_WHAT NEEDS TO BE DONE_:
Give the listing again, word for word, and let no picture into it.

_DATA SHOWN_:

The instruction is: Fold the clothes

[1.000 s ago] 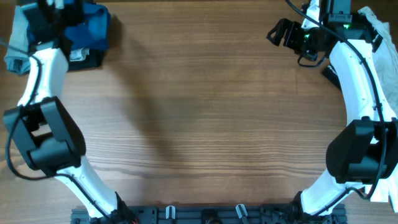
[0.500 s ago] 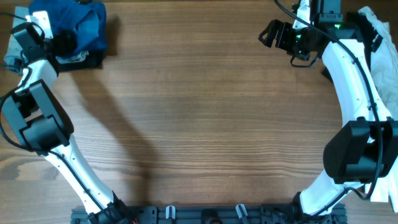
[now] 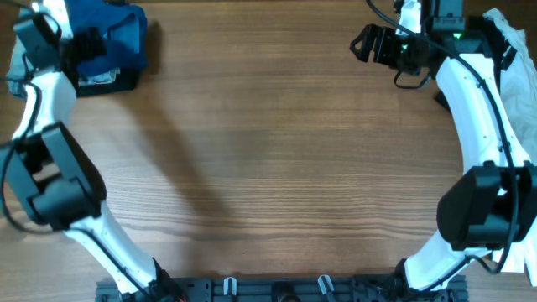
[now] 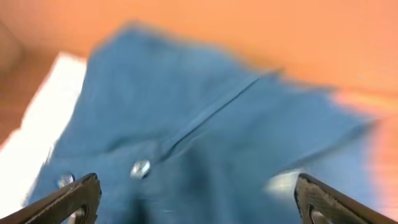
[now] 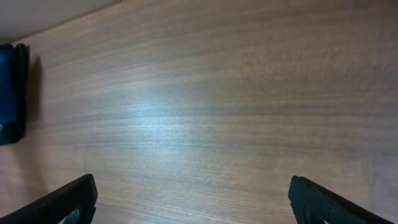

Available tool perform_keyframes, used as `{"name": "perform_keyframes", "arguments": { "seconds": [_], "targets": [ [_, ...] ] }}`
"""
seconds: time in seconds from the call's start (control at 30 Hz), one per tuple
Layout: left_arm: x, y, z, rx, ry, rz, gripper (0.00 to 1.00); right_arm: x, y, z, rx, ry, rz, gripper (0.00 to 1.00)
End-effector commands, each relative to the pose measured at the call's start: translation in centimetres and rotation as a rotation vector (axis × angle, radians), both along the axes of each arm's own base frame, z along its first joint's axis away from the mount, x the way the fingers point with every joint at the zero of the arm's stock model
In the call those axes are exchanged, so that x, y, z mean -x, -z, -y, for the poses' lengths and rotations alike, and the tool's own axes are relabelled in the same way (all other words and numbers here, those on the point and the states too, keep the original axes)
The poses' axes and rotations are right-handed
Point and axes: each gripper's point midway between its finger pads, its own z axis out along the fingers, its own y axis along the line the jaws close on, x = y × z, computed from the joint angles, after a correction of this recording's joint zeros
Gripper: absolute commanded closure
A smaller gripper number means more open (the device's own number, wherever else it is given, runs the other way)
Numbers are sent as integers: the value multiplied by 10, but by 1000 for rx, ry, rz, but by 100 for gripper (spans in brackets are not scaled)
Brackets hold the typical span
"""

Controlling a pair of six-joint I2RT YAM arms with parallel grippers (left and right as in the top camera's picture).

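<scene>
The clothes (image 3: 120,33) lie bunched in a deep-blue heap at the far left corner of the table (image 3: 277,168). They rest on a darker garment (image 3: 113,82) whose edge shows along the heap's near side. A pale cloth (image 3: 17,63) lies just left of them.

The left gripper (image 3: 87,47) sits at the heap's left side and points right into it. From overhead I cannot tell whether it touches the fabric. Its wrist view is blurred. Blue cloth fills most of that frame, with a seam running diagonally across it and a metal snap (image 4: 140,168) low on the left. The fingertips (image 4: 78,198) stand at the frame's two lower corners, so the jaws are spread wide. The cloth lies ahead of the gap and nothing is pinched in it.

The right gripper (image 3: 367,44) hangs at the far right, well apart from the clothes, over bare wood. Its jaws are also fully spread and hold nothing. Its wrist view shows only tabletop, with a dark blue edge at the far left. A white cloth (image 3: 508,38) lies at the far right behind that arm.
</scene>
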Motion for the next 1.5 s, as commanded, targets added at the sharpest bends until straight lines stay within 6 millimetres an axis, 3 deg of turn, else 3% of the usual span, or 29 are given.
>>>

_TASK ANSWER_:
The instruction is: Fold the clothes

[1.000 s ago] 
[0.500 s ago] 
[now] 
[now] 
[now] 

Available tool perform_keyframes, used as `{"name": "perform_keyframes", "arguments": { "seconds": [_], "targets": [ [_, ...] ] }}`
"""
seconds: time in seconds from the call's start (control at 30 Hz), one per tuple
Layout: left_arm: x, y, z, rx, ry, rz, gripper (0.00 to 1.00); right_arm: x, y, z, rx, ry, rz, gripper (0.00 to 1.00)
End-effector commands, each relative to the pose measured at the call's start: translation in centimetres and rotation as a rotation vector (axis × angle, radians), both along the axes of each arm's own base frame, z along its first joint's axis away from the mount, x the way the fingers point with every joint at the zero of the arm's stock model
In the call those axes are exchanged, so that x, y, z mean -x, -z, -y, for the poses' lengths and rotations alike, and the tool's own axes are relabelled in the same way (all other words and numbers here, those on the point and the states too, keep the original axes)
The poses' axes and rotations are right-handed
Point and axes: each gripper's point midway between its finger pads, its own z axis out along the fingers, its own y axis along the line the jaws close on, x = y × z, computed from the joint angles, after a correction of this recording's joint zeros
Gripper: absolute commanded closure
A smaller gripper number means more open (the device's own number, wherever else it is given, runs the other way)
Numbers are sent as integers: the value multiplied by 10, but by 1000 for rx, ry, rz, but by 100 for gripper (spans in brackets are not scaled)
Brackets hold the typical span
"""

Controlling a pair of six-joint I2RT YAM arms with parallel grippers (left and right as in the top camera's picture).

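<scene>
The clothes (image 3: 120,33) lie bunched in a deep-blue heap at the far left corner of the table (image 3: 277,168). They rest on a darker garment (image 3: 113,82) whose edge shows along the heap's near side. A pale cloth (image 3: 17,63) lies just left of them.

The left gripper (image 3: 87,47) sits at the heap's left side and points right into it. From overhead I cannot tell whether it touches the fabric. Its wrist view is blurred. Blue cloth fills most of that frame, with a seam running diagonally across it and a metal snap (image 4: 140,168) low on the left. The fingertips (image 4: 78,198) stand at the frame's two lower corners, so the jaws are spread wide. The cloth lies ahead of the gap and nothing is pinched in it.

The right gripper (image 3: 367,44) hangs at the far right, well apart from the clothes, over bare wood. Its jaws are also fully spread and hold nothing. Its wrist view shows only tabletop, with a dark blue edge at the far left. A white cloth (image 3: 508,38) lies at the far right behind that arm.
</scene>
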Motion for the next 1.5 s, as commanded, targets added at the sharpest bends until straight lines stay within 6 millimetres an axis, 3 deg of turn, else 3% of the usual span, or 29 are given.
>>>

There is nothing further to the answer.